Retinoids and Retinaldehyde: From Anti-aging to Zits

Retinoids are compounds that affect the body in ways similar to vitamin A.13 In broader terms, they are any of a group of compounds providing the same biological benefits as vitamin A. The chemical structures of select retinoids and compounds having the biological activity of retinoids are illustrated in Figure 1. In fact, β-carotene is converted into retinaldehyde by the body, which is further processed to form vitamin A (see Figure 2).26

Retinoids have found application in the treatment of both chronological and photo-aging.2 Additionally, they are potent therapeutic agents used topically and systemically as anti-acne agents.3

Repair and defend: In relation, retinaldehyde effectively treats dermatoporosis—a chronic, cutaneous insufficiency/fragility syndrome characterized by extreme skin atrophy.4 Furthermore, topical retinaldehyde has been found to induce β-defensin-3 expression, which is implicated in the resistance of epithelial surfaces to microbial colonization; thus, it acts as an antibacterial agent.5

Retinaldehyde and retinol have also been reported as regulators of gene expression in keratinocytes. Keratinocyte proliferation and hyaluronan synthesis are believed to be partly mediated through the heparin-binding EGF-like growth factor (HB-EGF) activated EGFR pathway.6 Retinaldehyde has been shown to increase the expression of HB-EGF and involucrin (IVL) greater than retinol, reducing the appearance of aged skin.7

Another application for retinaldehyde is the topical treatment of Lichen sclerosus,8 an uncommon chronic dermatosis that can occur on the anogenital area in perimenopausal women.

Skin depigmenting: Retinoids have been reported to exert skin-depigmenting activity as well, but unlike most depigmenting agents that target tyrosinase, retinoids are not phenolic and may act via different mechanisms.9 Although retinoids show promise in the treatment of skin aging, irritant reactions such as burning, scaling or dermatitis have been associated with some of these therapies, thus limiting their acceptance by patients.2

Rosacea: Topical retinoids have also been used to treat rosacea. Retinoic acid, for example, has beneficial effects on the vascular component of rosacea but treatment has drawbacks, including the delayed onset of efficacy and development of skin dryness, erythema, burning and stinging. A higher tolerance in photo-damaged skin was shown with retinaldehyde versus retinoic acid, with similar efficacy, which makes retinaldehyde more suited for sensitive, irritated skin in conditions such as rosacea and red face syndrome.10 As such, a combination of retinaldehyde with the anti-inflammatory agents dextran sulfate and hesperidin methyl chalcone has thus been reported.10

Irritation Potential

To evaluate the skin metabolism of retinoids employed in the treatment of skin disorders and predict their potential irritation, MetaSite was developed. This tool is based on a computational approach to assess metabolic transformations related to cytochrome and flavin-containing monooxygenase mediated reactions. It therefore can project retinol behavior.11

In general, topical retinoic acid precursors such as retinaldehyde or retinol are less irritating than acidic retinoids.12 All-trans retinaldehyde is the most commonly used, although retinaldehyde is increasingly gaining favor, possibly due to consumer concerns over the perceived retinoid-related skin irritation.

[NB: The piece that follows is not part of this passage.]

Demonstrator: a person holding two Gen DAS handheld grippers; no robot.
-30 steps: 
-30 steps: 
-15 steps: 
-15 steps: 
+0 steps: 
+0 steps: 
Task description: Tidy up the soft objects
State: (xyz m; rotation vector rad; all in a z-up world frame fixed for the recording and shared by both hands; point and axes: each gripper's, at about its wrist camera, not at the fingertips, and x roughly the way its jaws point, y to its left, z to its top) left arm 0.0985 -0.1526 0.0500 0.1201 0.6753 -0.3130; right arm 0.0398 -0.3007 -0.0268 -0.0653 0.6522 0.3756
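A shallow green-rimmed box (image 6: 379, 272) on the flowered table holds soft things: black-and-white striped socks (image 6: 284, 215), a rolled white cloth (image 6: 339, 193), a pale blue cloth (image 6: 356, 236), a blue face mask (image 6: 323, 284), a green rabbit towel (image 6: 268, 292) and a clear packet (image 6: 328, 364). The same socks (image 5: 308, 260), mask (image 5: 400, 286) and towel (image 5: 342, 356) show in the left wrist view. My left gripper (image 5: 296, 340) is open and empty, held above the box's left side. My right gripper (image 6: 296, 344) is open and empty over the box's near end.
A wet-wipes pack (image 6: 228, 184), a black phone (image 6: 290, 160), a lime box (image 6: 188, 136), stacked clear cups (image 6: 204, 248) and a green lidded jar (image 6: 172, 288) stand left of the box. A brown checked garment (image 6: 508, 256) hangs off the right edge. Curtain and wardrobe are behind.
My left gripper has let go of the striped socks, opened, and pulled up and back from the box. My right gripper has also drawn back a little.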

New topical delivery systems also are being developed to circumvent skin irritation-related issues. Recent discoveries bring new life into this age-old ingredient for alleviating select topical disorders.

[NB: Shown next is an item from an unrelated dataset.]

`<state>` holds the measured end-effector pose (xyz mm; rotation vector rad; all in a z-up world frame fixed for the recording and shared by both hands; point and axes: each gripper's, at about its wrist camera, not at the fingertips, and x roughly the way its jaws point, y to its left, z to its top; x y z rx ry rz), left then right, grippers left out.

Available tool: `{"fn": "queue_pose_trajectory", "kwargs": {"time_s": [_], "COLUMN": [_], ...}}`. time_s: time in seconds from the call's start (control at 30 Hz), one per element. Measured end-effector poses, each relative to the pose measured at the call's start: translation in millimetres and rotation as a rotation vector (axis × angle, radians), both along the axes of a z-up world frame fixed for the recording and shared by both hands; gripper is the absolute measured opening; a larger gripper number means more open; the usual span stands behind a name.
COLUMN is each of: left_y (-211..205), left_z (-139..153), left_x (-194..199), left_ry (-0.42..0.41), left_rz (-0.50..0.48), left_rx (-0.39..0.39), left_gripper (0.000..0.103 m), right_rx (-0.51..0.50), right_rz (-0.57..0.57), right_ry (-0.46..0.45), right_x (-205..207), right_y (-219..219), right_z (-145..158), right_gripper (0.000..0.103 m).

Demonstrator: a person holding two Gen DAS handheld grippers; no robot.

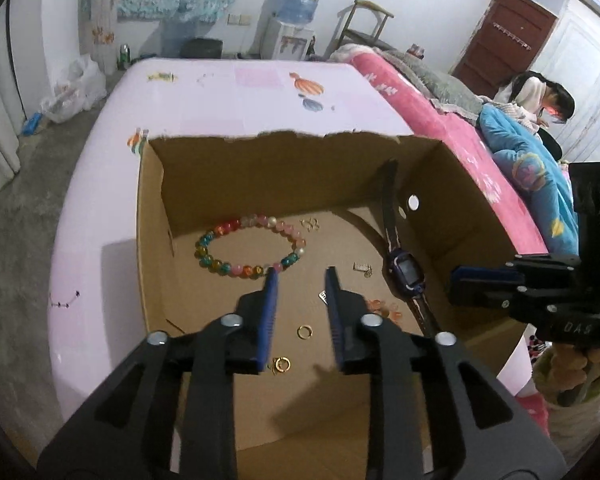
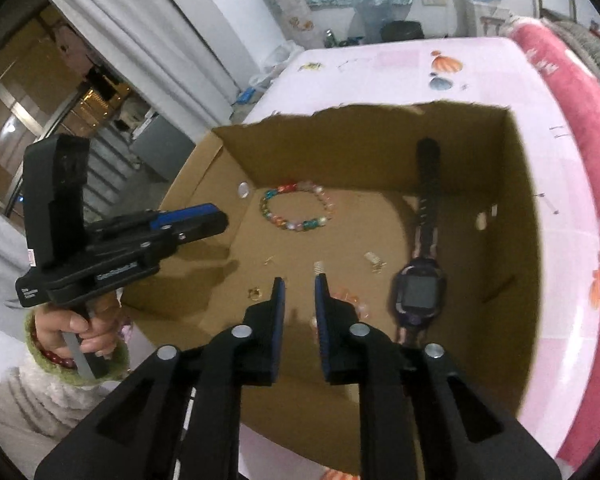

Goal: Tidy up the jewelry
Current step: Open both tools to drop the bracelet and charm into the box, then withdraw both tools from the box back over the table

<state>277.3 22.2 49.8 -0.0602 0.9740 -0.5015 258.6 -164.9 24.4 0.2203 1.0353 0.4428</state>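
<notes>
surface: pink bedsheet (image 1: 228, 92) under cardboard box (image 1: 284, 160).
left gripper (image 1: 302, 274): slightly open, empty, over box floor.
right gripper (image 2: 300, 280): slightly open, empty.
box, near: gold rings (image 1: 304, 332).
box, mid: watch (image 2: 420, 292).
box, far: bead bracelet (image 1: 250, 246).
progress: jewelry lies loose, unsorted.

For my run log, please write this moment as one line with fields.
stage: reaching into cardboard box | left gripper: open, empty, near bead bracelet | right gripper: open, empty | watch: lies in box

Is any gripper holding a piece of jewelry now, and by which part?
Nothing is held. The left gripper and right gripper stand open and empty above the cardboard box.
</notes>
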Motion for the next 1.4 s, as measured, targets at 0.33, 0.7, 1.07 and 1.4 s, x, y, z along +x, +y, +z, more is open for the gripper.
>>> {"fn": "queue_pose_trajectory", "kwargs": {"time_s": [0.33, 0.7, 1.07, 1.4], "left_y": [13, 68, 56, 56], "left_z": [35, 6, -25, -20], "left_x": [-24, -59, -79, -109], "left_ry": [-0.137, 0.01, 0.127, 0.13], "left_rz": [0.039, 0.164, 0.191, 0.158], "left_rx": [0.018, -0.162, -0.202, -0.214], "left_gripper": [0.063, 0.085, 0.085, 0.085], "right_rx": [-0.031, 0.067, 0.108, 0.076], "right_rz": [-0.119, -0.338, -0.256, -0.305], "right_ry": [-0.154, -0.011, 0.077, 0.06], "right_x": [-30, -47, -50, -99], "right_y": [-38, -107, -85, -88], "right_z": [44, -1, -32, -26], "right_gripper": [0.049, 0.071, 0.067, 0.067]}}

Nanoparticles to Trojan Horses: Delivering Retinoids

Nanoparticles have shown good potential in improving the stability, tolerability and efficacy of retinoids.14 However, they have recently become less favorable due to concerns over potential safety issues.

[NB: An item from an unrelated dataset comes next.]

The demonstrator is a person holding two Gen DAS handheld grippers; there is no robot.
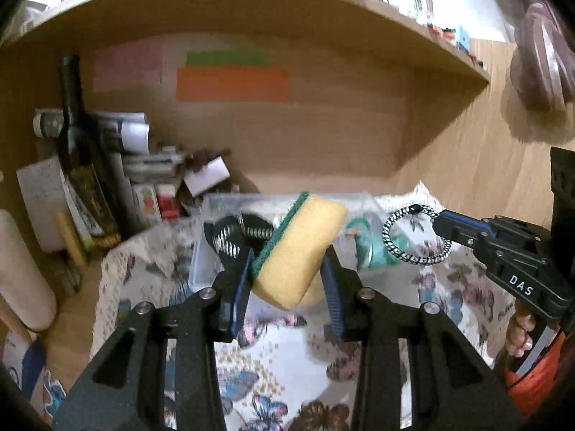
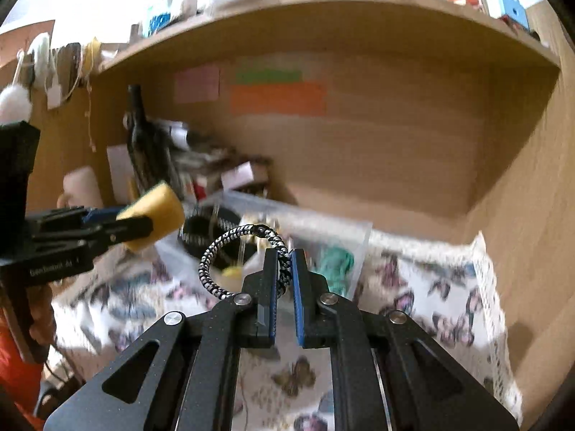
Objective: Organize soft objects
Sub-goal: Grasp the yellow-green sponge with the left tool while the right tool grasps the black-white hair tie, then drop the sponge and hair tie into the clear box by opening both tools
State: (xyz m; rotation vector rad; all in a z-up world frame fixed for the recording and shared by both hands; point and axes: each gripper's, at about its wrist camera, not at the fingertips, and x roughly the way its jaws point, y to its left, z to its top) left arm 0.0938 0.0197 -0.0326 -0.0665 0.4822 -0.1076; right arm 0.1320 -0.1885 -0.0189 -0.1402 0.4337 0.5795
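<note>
My left gripper [image 1: 287, 269] is shut on a yellow sponge [image 1: 302, 248] with a green scouring side, held above the butterfly-print cloth [image 1: 280, 359]. It also shows in the right wrist view as the left gripper [image 2: 143, 226] with the sponge [image 2: 154, 212]. My right gripper [image 2: 285, 258] is shut on a black-and-white braided hair tie [image 2: 215, 269], a ring hanging to its left. In the left wrist view the right gripper [image 1: 440, 222] holds the hair tie [image 1: 413, 237] to the right of the sponge. Both are above a clear plastic box [image 1: 230, 204].
The clear box [image 2: 323, 222] holds a black-and-white band [image 1: 230, 237] and a teal item [image 2: 334, 262]. A dark bottle [image 1: 77, 151], boxes and papers crowd the back left of the wooden alcove. A shelf [image 1: 251, 3] hangs overhead. Coloured sticky notes [image 1: 233, 79] are on the back wall.
</note>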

Additional approaches to retinoid delivery include certain Schiff’s bases with polylysine, and retinaldehyde-hyaluronic acid fragments.15 Liposomes of retinaldehyde and other retinoids also have been reported;16 indeed, one system to deliver retinaldehyde for treating obesity has been patented.17

Various emulsion-based delivery systems for retinaldehyde and other retinoids have been reported, too,18 as well as encapsulated retinaldehyde formulated in a gel-based system.19

In addition, a Trojan horse delivery system, known as a retinaldehyde γ-cyclodextrin complex (RCC), was developed to expand retinaldehyde’s application in cosmetics by releasing it in a controlled manner. RCC is developed from the reaction of a polyene aldehyde such as retinaldehyde, with a cyclodextrin; in this case, γ-cyclodextrin.21

Gene expression data confirmed that retinaldehyde delivery via this approach effectively treated many of the skin symptoms for which retinaldehyde was noted above, in addition to: oxidative damage; inflammation; the loss of cell adhesion, desquamation, keratinization and skin barrier function; cellular senescence; and topical wounds.20

Combinatorial Therapies

Combinations of retinoids with other agents to provide greater efficacy and reduced skin irritation are receiving renewed interest for dermatological applications.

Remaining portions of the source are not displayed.